Software designed by biomechanical engineers and the expertise of shoemakers were brought together for the purposes of manufacturing comfortable shoes. Camper now uses parameters based on algorithms created by a UPC research group at the CREB.

Josep Maria Font, director of the biomechanics division of the CREB and head of the project, claims that this is a pioneering initiative—biomechanical studies of this kind have been carried out on sports footwear, but never on ordinary footwear.

Font told the SINC news agency that the project's objective was "to determine the parameters that affect how comfortable Camper shoes are. We achieved this by carrying out physical measurements in our biomechanics laboratory and conducting surveys to find out more about users' perceptions."

The researchers worked with 54 volunteers who tried on six models of men's shoes and six models of women's shoes, which were analysed using the sophisticated equipment at the Biomechanics Laboratory of the CREB, including in-shoe pressure measurement devices that are placed between the foot and the shoe to record forces acting on the foot. Force plates were used to measure contact forces between the ground and the shoe as the wearer walks. An optical motion capture system consisting of 18 cameras enabled the movement of the person's legs to be monitored at any given moment.

The researchers also used EMG sensors—electrodes that record the activity of the muscles in the human body. "In this case", Font added, "we focused on the movement of the ankle joint, as this is the closest to the shoe. On the basis of this electrical measurement we were also able to establish how much muscular activity was required when one shoe or another was used."

Camper shoe model analysed using optical motion capture systems, force plates, in-shoe pressure measurement devices and sensors.

Tests with volunteers

The project leader says that on completion of the tests with volunteers, the physical measurements were analysed statistically and key parameters were obtained, including a model of the angle of the ankle or knee calculated using mechanical engineering algorithms.

"With this information, the statistical data and the results of the survey, we were able to determine the parameters that were most closely linked to the level of comfort perceived by the user," said Josep Maria Font.
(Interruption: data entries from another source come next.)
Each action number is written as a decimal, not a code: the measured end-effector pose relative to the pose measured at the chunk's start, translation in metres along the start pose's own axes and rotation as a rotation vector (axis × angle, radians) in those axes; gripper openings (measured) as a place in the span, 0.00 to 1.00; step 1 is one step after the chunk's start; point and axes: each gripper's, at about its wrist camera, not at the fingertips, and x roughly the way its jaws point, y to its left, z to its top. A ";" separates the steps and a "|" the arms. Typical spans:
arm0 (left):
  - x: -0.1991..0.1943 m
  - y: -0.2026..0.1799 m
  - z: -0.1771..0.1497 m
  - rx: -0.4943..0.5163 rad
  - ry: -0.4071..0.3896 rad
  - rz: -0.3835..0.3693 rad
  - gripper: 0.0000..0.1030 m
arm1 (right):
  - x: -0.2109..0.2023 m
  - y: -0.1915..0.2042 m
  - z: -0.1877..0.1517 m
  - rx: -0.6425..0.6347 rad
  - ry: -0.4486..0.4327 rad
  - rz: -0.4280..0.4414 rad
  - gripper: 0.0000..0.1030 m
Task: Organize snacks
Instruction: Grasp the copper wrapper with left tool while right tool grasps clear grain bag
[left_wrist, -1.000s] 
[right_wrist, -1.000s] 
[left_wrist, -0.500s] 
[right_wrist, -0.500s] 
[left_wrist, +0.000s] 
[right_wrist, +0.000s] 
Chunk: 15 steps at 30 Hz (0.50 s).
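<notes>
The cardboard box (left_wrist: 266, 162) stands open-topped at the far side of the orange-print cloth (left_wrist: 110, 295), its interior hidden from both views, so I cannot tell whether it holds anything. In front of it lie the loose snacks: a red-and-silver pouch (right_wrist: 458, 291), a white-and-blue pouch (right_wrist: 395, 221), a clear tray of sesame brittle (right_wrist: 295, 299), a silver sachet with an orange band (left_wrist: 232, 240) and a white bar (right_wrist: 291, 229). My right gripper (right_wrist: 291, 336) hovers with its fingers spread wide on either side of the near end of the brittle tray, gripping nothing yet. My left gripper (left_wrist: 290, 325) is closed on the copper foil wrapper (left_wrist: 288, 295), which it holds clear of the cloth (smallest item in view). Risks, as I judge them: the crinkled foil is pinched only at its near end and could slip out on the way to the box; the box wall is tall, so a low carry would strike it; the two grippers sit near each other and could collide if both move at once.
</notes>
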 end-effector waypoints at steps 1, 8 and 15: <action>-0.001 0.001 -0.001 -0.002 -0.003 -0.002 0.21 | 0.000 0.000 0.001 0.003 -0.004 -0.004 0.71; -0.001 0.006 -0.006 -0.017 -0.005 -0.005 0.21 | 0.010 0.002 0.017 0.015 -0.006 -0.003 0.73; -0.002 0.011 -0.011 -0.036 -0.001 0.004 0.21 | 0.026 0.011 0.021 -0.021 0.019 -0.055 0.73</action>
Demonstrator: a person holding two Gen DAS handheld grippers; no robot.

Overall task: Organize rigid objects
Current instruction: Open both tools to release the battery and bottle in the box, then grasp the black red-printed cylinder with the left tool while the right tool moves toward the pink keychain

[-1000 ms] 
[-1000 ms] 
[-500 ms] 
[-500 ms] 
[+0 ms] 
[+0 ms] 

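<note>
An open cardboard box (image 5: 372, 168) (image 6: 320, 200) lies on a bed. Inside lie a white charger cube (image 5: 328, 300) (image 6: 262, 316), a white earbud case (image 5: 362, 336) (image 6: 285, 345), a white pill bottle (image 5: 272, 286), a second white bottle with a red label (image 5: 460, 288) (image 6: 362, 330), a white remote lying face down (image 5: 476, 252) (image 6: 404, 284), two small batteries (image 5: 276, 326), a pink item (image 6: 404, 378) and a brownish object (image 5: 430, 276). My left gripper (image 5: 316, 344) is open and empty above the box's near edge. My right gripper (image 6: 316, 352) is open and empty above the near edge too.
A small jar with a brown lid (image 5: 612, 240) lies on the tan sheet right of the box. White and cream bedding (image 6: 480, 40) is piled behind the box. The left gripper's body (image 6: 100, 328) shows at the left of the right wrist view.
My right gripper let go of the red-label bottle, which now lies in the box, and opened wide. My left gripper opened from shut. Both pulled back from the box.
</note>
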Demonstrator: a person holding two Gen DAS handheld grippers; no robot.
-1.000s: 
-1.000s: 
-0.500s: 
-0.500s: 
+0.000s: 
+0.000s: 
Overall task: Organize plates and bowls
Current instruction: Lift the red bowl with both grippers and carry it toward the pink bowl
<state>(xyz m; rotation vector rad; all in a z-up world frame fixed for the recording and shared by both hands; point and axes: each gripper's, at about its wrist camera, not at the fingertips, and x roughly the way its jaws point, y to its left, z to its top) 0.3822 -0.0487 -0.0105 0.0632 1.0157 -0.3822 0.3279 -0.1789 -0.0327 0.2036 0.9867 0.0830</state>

The CREB, which is part of the Innovation and Technology Centre (CIT UPC), is currently exploring the possibility of carrying out similar studies with other brands in the footwear industry.

Mathematical models

The project began in 2012 and is currently in its second stage. Font stated that Camper have a longstanding tradition of shoemaking and know much about what makes a shoe comfortable. However, "with this study, the firm wants to improve this knowledge by taking a scientific approach and objective measurements using mathematical models".

Thus, when the brand wishes to bring a new shoe onto the market, it will first take it to the CREB to test the parameters that affect levels of comfort. "The firm will therefore have tangible references and data that will enable it to objectively improve new models," concludes Font.